New York: A New Jersey man has pleaded guilty for his role in coordinating a large-scale conspiracy to sell stolen Indian antiquities worth tens of millions of dollars and assisting a disgraced Indian-origin art dealer in the sale of stolen artwork to museums across the world.
Aaron Freedman, 41, of Princeton, worked for nearly two decades as a manager at Art of the Past, the Manhattan art gallery owned by Subhash Kapoor that served as a front for the sale of stolen and looted Buddhist and Hindu statues.
Freedman pleaded guilty to conspiring to criminally possess stolen property along with five counts of criminal possession of stolen property.
He admitted to assisting Kapoor, 64, with shipments of stolen antiquities from India, Afghanistan, Pakistan and Cambodia, as well as providing false provenances.
As part of the conspiracy, Freedman assisted with the sale of stolen artwork to galleries and museums across the world, which included the sale of a stolen USD 5 million Shiva Nataraja statue looted from the Sivan Temple in India, which is now on display at the National Gallery of Australia and the attempted sale of a 2nd century BC
Bharhut Stupa Yaksi pillar sculpture valued at approximately USD 15 million, which is now in federal custody here pending forfeiture.

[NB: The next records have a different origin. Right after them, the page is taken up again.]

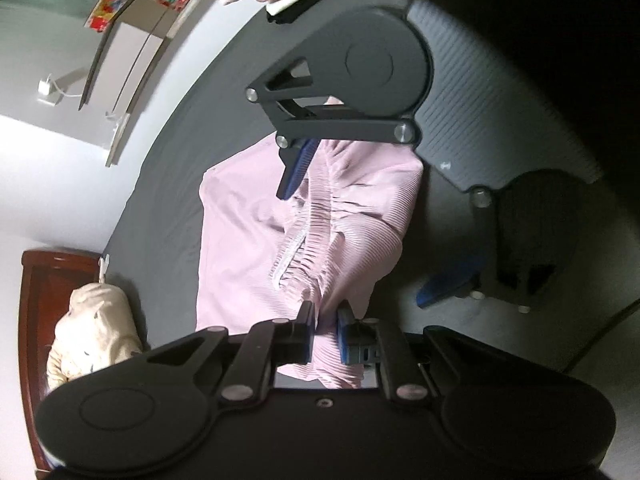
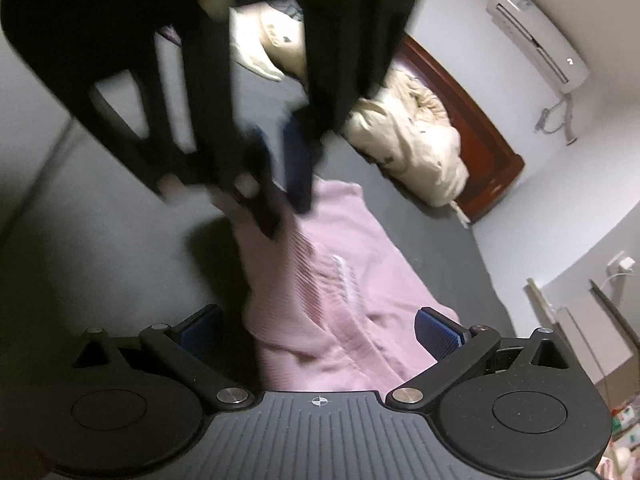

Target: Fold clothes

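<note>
The pink top (image 1: 304, 216) lies rumpled on the grey sheet (image 1: 168, 200), well apart from the cream bedding (image 2: 408, 136) by the headboard. Left gripper (image 1: 323, 334) is pinching the top's near edge, while the right gripper (image 2: 320, 330) hangs spread wide over the other end, gripping nothing. I'd clamp the right onto its edge first, then carry both sides over together so the fold lands flat.

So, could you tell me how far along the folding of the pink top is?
Early. Nothing looks folded yet: the pink top lies rumpled on the grey bed. In hand: the left hand-held gripper pinches its edge; the right hand-held gripper is open over it. All folds remain.
</note>
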The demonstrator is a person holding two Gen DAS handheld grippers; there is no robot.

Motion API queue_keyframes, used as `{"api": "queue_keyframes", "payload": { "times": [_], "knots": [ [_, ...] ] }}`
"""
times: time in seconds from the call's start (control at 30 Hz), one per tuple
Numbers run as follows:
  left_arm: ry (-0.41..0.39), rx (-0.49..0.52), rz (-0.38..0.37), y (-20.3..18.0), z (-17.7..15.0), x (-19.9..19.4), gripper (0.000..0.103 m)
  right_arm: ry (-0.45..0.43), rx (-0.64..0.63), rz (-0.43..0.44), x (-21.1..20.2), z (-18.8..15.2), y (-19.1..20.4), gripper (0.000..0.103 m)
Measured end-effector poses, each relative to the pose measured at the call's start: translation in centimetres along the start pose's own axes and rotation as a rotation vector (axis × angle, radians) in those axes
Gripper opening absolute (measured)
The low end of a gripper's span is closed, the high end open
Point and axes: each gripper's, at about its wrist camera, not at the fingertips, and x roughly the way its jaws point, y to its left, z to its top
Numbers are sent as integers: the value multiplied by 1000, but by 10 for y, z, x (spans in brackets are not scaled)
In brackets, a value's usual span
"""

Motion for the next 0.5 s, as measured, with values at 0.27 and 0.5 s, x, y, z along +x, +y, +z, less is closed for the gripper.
{"api": "queue_keyframes", "payload": {
  "times": [0.27, 0.5],
  "knots": [
    [3, -42, -11, 5, -2, -5, 13, 36, -204, -135, 13, -44, -27, 92],
    [4, -86, -19, -9, 0, -9, 14, 54, -282, -97, 28, -53, -37, 47]
  ]
}}
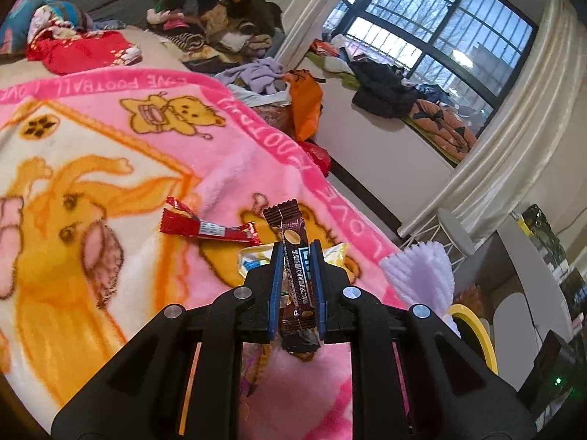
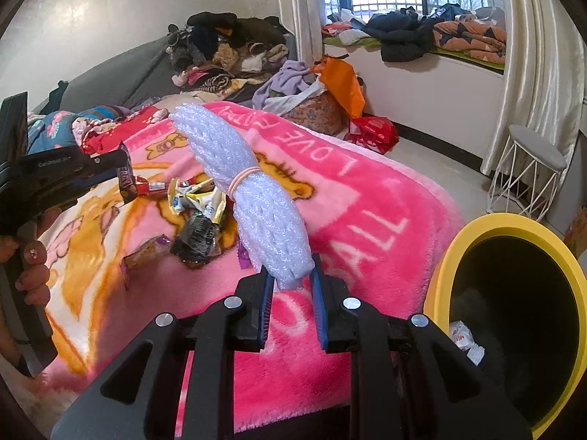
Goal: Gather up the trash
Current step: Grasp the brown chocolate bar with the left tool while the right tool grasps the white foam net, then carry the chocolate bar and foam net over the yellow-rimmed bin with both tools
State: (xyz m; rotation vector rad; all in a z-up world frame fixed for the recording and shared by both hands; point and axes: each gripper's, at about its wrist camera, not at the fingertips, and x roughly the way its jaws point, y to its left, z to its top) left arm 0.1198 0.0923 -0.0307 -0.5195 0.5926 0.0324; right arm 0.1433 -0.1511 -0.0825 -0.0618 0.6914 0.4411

In total, Freedman pleaded guilty to six felony counts related to criminal possession of stolen property valued at roughly USD 35 million.

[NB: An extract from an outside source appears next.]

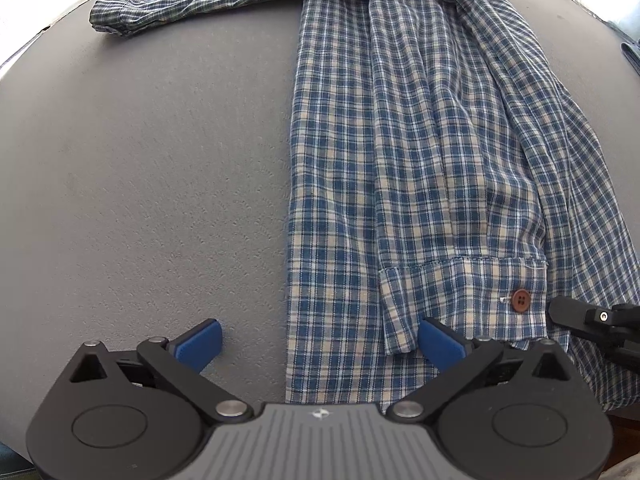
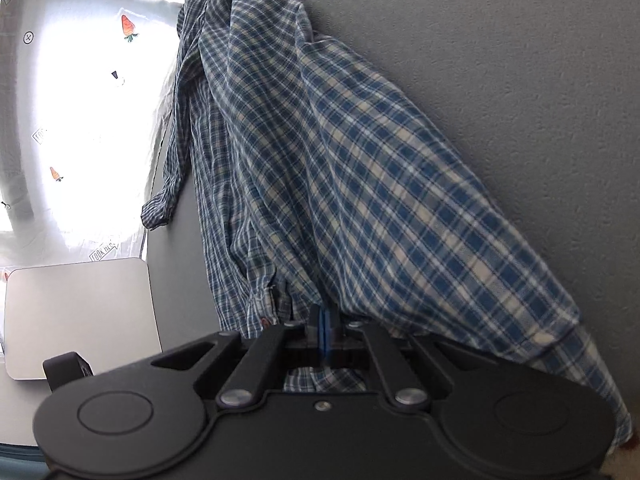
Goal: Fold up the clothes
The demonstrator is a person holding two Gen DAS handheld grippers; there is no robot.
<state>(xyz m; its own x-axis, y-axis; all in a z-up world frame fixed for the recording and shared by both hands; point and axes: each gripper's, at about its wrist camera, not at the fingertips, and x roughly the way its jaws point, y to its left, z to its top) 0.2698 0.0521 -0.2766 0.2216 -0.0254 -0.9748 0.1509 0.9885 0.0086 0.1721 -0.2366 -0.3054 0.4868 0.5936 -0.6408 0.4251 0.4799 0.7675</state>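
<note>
Left wrist view looks almost straight down on a grey table (image 1: 140, 168) where a blue-and-cream checked shirt (image 1: 420, 152) lies spread in long folds from the far edge to the near one. One sleeve (image 1: 208, 0) stretches away to the left along the far side. A cuff with a brown button (image 1: 521, 301) lies on top of the shirt near the right. The left gripper (image 1: 320, 344) has its blue fingers (image 1: 200, 342) wide apart: one over bare table just left of the shirt's edge, the other over the cloth beside the cuff, with nothing pinched between them. A black part of the right gripper (image 1: 592, 320) shows at the right edge.

Right wrist view shows the right gripper (image 2: 324, 330) with its fingers pressed together on a fold of the shirt (image 2: 360, 168), the cloth draping away from the grip across the table (image 2: 520, 60). To the left, off the table's edge, is white fabric printed with small carrots (image 2: 80, 120) and a flat silver-grey rounded slab (image 2: 76, 320). No containers can be made out.
</note>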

He has also agreed to cooperate with the ongoing Homeland Security Investigations (HSI) and prosecution of Kapoor, who is currently in the custody of Indian authorities for arranging the theft of statues from significant cultural and religious sites in that country.
Kapoor also faces charges in New York County for possession of stolen property.
"Kapoor is by far the biggest smuggler, in terms of numbers of antiquities stolen and their market value, that we have seen," special agent in charge for HSI New York James Hayes said.
"HSI special agents continue to search and seek recovery of dozens of bronze and sandstone images of Hindu and Buddhist deities sold by Kapoor."
HSI plays a leading role in criminal investigations that involve the illegal importation and distribution of cultural property, including the illicit trafficking of cultural property, especially objects that have been reported lost or stolen.
Since 2007, more than 7,150 artifacts have been returned to 26 countries, including paintings from France, Germany, Poland and Austria, 15th to 18th century manuscripts from Italy and Peru, as well as cultural artifacts from China, Cambodia and Iraq.